01 April 2020

Week Three

Having read about plague for years—Defoe’s Journal of the Plague Year, Camus’ The Plague, several historical accounts in books and articles concerning the Black Plague in Europe, even one more recently in The London Review of Books recounting the experience of the plague in Florence, Italy; I am more than a bit surprised to discover myself living through a plague-like pandemic (a redundancy?)  that has basically shuttered the world. Economies have collapsed, stores are shuttered, places of congregating have been rendered empty. The shelves of supermarkets are often spare and the often masked shoppers keep six feet distant and look warily about wondering “Who has it?” We watched the 1978 version of Invasion of the Body Snatchers last week and I considered that we are now living it. And you who philosophize, disgrace . . . Trump belatedly acknowledges the enormity of the crisis but assumes absolutely no responsibility for the government’s lethargic and unwilling response to the threat!
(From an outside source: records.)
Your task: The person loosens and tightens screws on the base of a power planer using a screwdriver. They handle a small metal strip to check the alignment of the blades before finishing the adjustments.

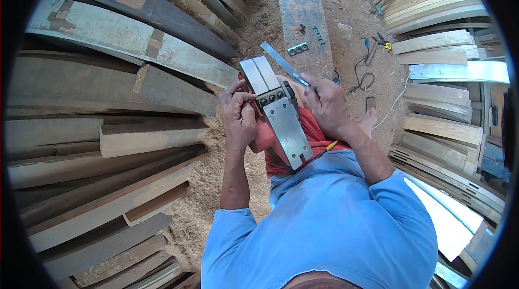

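Note:
An upturned electric hand planer [287, 131] lies across my lap, its two bright metal sole plates facing up. Between the plates its cutter drum [271, 98] shows a row of dark bolts. My left hand [238, 114] is closed at the planer's left side, with the forefinger reaching to the drum's edge. Just right of the drum, my right hand [326, 100] grips a long flat metal blade-like tool [278, 59]. That tool slants up and left past the front sole plate, apart from the drum. The fist hides its lower end, so its exact kind is unclear.
A worn plank [303, 11] ahead carries a metal bar with holes [298, 49] and small parts. Yellow-handled pliers [387, 46] and a dark cable [358, 70] lie on the sawdust-covered floor at right. Stacked boards [146, 140] line the left; more timber [440, 127] lines the right.

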`<state>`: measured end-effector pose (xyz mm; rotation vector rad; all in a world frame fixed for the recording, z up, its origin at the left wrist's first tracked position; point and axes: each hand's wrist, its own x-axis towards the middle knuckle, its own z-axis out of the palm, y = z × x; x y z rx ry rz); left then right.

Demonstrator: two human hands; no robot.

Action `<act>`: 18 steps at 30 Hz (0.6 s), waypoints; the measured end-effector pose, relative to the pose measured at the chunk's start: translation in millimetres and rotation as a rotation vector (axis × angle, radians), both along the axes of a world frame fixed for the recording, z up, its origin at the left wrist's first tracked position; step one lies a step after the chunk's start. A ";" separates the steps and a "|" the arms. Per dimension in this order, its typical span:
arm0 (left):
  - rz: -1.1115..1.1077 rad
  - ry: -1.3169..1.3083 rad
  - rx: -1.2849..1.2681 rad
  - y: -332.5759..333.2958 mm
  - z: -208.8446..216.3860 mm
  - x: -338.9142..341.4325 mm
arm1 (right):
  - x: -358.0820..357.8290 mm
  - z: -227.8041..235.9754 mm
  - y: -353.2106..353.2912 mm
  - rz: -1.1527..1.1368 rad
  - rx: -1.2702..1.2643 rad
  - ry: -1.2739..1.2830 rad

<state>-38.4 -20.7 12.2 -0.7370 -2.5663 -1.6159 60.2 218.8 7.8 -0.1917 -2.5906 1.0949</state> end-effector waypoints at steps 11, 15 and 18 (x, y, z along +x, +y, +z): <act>-0.009 -0.009 0.010 -0.3 -2.2 -1.7 | -37.9 -157.6 71.9 -0.080 0.475 -0.461; 0.009 -0.010 0.023 -2.3 -3.1 0.3 | -16.5 -148.8 71.2 -0.136 0.555 -0.361; -0.004 -0.019 0.032 -3.2 -4.3 -0.9 | -2.6 -147.7 85.2 -0.280 0.487 -0.474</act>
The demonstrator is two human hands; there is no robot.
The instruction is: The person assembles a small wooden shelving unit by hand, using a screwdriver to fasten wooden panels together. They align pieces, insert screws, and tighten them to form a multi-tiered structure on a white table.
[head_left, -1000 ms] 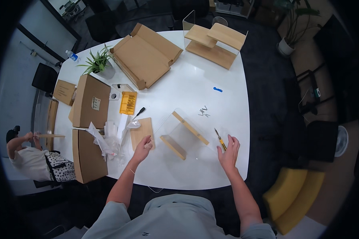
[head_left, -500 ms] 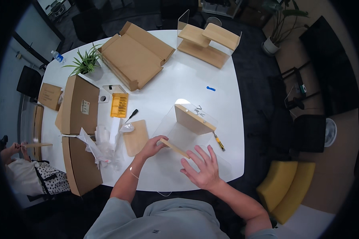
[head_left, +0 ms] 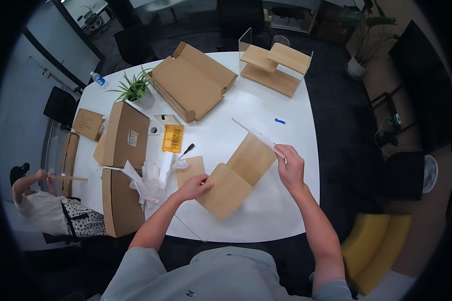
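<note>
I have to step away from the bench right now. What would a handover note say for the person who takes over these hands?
Left hand: grips the near edge of the stepped wooden shelf piece, lifted off the white table.
Right hand: holds the far end, where a clear panel meets the wood.
Done: two wooden boards already joined in a step.
Left: loose small wooden board and black screwdriver lie beside it; finished sample shelf sits at the far edge.

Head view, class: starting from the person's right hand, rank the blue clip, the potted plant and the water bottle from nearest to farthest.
From the right hand:
1. Blue clip, on the white table just beyond the hand, slightly to its left.
2. Potted plant, far left side of the table.
3. Water bottle, at the table's far left edge, past the plant.
</note>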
     I contacted my health care providers not because I was ill but because I was concerned about their healths. Both responded that despite the strain they remained in good health and both doctors expressed hope that either Jehovah or the Lord (depending on their particular faiths) would help us through this crisis. I thought it an odd response, frankly. They hoped some God would bring some relief without considering that the God on whom they looked for succor from the plague was the same God who had the power to inflict the plague on the Earth. Their God was only the God of healing and health and never the God of plague and destruction. Despite Walt Whitman, I don’t think the contradiction is viable. Rather, I turn to Emmanuel Levinas’ thoughts in “To Love the Torah More than God.” He writes “The condition in which victims find themselves in a disordered world that is to say, in a world where goodness does not succeed in being victorious, is suffering. This reveals a God who, while refusing to manifest Himself in any way as a help, directs His appeal to the full maturity of the integrally responsible person.” Their work as doctors will help us through this plague. Ours is certainly a disordered world exacerbated all the more so at this horrific moment of plague, and certainly if there is a God then that God does not reveal itself. And if I believed in a god then it would be an invisible one that could only manifest itself in the face of the Other. But I am no longer convinced . . .
     This is the third week of social distancing and isolation and thoughts turn more morbid than merry.